YOUR OBJECTIVE:
Lines from the first one down to the one containing "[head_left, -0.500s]" in the data below are the only ones needed; please return them exactly, both ends included.

-------- INPUT RECORDS

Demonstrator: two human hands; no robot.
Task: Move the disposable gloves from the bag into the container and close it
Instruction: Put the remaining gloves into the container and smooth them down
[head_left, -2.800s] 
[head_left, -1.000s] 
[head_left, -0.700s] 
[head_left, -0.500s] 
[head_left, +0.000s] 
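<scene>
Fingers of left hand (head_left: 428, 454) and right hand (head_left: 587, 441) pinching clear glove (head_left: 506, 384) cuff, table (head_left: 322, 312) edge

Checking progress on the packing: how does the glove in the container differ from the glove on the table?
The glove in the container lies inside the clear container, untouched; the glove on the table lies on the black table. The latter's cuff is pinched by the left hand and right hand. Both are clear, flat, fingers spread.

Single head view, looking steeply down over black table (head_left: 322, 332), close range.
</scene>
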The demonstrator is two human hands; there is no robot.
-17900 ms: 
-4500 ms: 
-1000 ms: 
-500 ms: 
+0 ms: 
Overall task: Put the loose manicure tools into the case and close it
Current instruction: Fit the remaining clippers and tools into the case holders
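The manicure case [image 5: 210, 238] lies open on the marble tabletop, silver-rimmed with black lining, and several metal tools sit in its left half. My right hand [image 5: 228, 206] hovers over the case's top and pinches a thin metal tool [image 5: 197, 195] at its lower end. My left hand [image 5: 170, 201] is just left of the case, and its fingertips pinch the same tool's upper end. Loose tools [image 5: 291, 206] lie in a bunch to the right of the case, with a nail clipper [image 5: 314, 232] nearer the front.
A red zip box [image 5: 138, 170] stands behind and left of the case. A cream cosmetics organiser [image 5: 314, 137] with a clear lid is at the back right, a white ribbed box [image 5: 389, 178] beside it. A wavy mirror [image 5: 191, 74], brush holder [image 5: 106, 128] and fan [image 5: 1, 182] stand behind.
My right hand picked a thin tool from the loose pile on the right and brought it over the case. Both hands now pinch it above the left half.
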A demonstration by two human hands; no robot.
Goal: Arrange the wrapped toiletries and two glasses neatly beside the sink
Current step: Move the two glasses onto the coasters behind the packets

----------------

RESPONSE TO THE EXERCISE:
Demonstrator: two human hands; no robot.
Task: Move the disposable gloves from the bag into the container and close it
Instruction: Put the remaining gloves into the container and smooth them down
[head_left, -2.800s] 
[head_left, -1.000s] 
[head_left, -0.700s] 
[head_left, -0.500s] 

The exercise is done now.